Problem requirements →
Please state how many lines of the records below contain the word "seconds". Give the number and nothing else.

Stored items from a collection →
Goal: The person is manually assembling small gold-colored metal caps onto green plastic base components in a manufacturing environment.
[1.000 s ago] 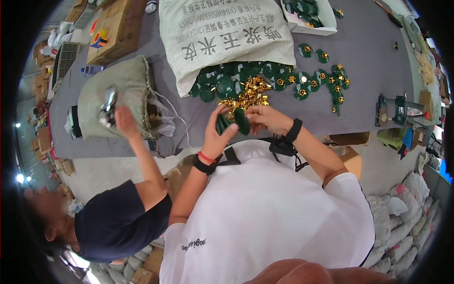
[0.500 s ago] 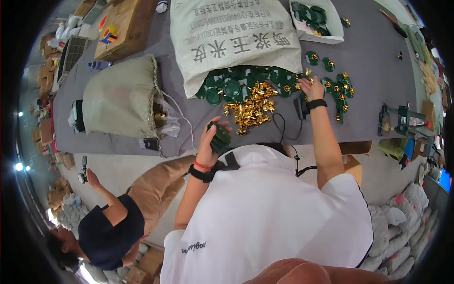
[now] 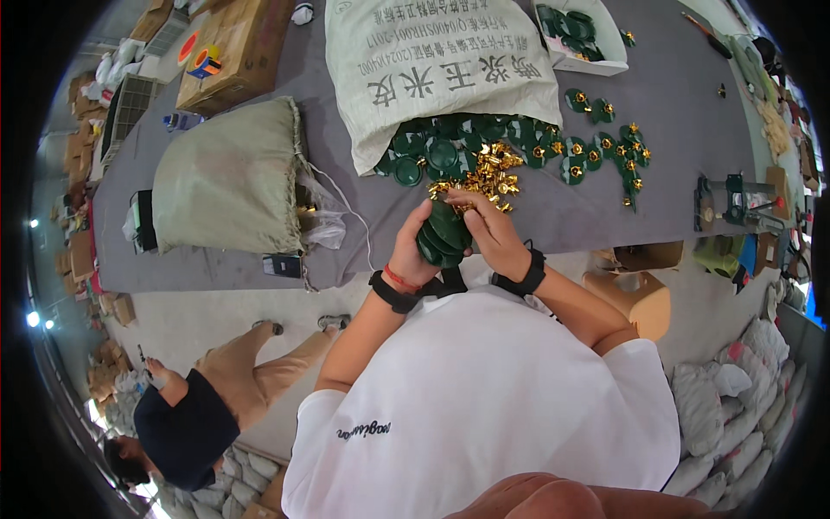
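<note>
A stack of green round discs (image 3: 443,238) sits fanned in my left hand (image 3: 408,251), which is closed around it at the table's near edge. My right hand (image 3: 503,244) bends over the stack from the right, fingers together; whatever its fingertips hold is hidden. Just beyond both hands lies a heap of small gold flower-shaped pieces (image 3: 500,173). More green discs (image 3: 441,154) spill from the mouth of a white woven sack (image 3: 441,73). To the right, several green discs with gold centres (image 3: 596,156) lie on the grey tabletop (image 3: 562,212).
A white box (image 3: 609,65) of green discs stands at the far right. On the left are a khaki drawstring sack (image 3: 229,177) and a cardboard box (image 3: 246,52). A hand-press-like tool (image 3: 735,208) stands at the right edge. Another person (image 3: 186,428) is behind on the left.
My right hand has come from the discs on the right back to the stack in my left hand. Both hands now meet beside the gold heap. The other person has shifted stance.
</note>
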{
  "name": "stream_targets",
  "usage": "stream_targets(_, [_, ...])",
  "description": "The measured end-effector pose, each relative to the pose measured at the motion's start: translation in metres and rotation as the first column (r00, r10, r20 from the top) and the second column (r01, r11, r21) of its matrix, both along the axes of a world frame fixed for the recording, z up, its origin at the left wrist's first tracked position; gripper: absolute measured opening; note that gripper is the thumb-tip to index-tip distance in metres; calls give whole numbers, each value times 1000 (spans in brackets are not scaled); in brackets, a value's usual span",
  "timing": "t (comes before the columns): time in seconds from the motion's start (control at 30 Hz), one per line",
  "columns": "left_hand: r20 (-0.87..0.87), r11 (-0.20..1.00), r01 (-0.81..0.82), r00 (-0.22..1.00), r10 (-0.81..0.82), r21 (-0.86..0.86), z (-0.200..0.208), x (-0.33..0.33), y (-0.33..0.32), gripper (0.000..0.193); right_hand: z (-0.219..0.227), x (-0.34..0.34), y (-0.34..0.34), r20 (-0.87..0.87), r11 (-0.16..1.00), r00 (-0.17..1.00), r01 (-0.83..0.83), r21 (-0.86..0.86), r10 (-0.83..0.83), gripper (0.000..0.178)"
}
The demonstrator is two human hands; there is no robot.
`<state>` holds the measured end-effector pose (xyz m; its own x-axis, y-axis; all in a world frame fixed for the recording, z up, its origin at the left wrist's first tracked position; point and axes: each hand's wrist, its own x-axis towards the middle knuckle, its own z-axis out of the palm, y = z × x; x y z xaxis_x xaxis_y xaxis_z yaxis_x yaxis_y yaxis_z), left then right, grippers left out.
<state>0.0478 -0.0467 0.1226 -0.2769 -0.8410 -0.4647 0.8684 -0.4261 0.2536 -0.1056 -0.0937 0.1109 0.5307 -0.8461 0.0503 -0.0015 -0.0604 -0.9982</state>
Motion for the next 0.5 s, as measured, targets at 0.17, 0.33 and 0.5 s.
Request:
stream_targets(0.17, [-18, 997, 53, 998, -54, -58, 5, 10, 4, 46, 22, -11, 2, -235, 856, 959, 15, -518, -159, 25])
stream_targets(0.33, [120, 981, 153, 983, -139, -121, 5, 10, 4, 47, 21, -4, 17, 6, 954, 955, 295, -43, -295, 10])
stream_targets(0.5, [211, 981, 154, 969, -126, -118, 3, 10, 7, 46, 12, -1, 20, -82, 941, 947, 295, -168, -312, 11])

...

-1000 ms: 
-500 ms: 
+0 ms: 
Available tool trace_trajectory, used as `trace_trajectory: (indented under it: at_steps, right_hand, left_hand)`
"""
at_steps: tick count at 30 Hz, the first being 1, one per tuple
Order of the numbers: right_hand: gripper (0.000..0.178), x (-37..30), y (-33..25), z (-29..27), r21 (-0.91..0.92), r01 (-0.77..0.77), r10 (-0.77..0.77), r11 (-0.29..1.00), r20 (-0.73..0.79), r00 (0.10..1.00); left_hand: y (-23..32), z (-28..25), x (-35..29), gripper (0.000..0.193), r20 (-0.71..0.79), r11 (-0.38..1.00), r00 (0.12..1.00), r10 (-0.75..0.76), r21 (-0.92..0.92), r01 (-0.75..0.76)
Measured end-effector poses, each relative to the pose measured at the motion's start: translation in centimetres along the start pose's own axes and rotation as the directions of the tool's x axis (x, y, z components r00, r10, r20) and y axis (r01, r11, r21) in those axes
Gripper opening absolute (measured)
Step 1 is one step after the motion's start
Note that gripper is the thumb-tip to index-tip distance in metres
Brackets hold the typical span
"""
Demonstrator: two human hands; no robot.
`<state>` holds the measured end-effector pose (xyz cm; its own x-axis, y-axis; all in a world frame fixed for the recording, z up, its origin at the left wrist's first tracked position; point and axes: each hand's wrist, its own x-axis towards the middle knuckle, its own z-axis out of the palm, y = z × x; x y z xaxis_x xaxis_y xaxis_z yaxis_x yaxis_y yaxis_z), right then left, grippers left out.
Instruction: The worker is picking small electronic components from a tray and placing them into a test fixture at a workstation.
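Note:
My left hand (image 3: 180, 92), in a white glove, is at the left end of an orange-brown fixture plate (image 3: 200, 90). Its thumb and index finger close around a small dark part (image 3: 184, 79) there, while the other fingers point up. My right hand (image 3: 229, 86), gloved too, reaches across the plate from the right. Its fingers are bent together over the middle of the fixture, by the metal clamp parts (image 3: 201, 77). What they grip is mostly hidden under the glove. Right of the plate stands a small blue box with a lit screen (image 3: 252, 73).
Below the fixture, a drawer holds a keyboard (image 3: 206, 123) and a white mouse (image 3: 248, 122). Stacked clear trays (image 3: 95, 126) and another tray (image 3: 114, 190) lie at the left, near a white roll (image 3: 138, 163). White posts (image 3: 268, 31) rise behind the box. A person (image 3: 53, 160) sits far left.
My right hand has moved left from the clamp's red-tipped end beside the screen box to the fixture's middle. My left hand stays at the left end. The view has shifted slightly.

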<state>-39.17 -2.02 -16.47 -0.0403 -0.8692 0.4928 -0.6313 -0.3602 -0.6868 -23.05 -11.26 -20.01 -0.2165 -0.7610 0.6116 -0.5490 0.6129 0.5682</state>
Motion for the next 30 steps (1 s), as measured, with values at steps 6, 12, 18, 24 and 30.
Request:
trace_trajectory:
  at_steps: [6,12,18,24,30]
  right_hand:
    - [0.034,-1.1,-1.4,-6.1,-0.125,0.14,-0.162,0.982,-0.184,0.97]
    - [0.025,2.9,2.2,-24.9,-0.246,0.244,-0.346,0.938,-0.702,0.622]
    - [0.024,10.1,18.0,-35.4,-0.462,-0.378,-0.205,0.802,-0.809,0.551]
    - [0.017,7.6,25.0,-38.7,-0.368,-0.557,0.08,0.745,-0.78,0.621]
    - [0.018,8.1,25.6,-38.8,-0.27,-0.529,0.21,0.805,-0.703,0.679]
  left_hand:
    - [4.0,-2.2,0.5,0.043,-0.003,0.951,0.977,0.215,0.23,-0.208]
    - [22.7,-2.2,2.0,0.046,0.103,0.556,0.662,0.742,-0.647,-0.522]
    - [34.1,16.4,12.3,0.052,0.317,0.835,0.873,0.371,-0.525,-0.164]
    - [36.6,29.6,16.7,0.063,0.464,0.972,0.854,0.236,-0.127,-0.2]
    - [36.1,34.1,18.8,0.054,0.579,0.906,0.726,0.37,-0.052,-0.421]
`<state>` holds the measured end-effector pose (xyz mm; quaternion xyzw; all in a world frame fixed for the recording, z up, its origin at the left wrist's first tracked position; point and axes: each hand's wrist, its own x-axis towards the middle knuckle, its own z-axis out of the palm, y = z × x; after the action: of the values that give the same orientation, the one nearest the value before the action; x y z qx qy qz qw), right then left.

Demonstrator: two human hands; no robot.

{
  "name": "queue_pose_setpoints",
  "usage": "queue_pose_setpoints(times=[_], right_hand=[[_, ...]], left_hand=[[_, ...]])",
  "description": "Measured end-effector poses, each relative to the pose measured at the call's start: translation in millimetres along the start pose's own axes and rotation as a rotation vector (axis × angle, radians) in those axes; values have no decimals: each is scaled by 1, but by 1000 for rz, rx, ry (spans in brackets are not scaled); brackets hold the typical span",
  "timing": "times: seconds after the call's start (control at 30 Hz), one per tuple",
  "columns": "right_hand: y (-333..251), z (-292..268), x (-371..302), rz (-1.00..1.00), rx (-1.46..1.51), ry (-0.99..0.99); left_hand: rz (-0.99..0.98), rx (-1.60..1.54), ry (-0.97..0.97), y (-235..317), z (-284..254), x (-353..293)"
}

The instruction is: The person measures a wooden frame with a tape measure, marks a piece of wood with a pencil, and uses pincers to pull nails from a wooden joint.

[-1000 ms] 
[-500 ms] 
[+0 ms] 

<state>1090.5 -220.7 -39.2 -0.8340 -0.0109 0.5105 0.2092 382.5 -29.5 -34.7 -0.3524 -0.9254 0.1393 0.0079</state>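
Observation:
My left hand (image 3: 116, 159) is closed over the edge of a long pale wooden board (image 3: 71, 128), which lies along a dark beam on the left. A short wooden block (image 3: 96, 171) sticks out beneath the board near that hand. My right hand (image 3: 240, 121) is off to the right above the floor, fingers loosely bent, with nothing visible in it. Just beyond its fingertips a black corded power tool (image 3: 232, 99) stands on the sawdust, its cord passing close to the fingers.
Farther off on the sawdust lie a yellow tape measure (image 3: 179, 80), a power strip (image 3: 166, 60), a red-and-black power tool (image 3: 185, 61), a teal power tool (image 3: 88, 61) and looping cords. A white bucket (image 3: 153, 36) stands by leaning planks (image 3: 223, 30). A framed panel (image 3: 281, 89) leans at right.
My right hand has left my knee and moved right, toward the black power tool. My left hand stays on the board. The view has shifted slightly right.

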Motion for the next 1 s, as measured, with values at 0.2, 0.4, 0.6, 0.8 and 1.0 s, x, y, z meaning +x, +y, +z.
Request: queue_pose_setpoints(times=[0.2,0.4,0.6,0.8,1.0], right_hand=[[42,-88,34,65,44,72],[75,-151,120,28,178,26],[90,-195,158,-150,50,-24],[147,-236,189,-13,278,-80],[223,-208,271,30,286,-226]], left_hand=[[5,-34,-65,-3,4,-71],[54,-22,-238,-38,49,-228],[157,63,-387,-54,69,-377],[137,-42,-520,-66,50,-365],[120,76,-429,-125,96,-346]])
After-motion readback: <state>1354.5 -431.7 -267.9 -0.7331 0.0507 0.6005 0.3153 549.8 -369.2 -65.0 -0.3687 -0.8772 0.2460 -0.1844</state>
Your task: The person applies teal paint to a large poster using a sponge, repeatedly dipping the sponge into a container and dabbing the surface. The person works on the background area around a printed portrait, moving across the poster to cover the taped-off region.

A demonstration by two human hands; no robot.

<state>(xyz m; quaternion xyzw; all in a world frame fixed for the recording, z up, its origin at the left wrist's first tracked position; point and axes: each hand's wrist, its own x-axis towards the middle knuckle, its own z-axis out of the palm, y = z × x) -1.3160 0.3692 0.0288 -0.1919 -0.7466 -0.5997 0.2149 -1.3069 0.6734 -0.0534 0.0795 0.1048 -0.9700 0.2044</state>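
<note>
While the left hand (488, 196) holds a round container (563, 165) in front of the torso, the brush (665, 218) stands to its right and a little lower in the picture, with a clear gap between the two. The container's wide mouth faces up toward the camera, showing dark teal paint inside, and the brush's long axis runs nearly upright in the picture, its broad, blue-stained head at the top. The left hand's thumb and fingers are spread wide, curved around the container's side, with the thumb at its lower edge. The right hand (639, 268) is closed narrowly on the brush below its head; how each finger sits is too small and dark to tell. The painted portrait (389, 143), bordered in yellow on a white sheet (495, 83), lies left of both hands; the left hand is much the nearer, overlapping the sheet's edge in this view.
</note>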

Solution →
2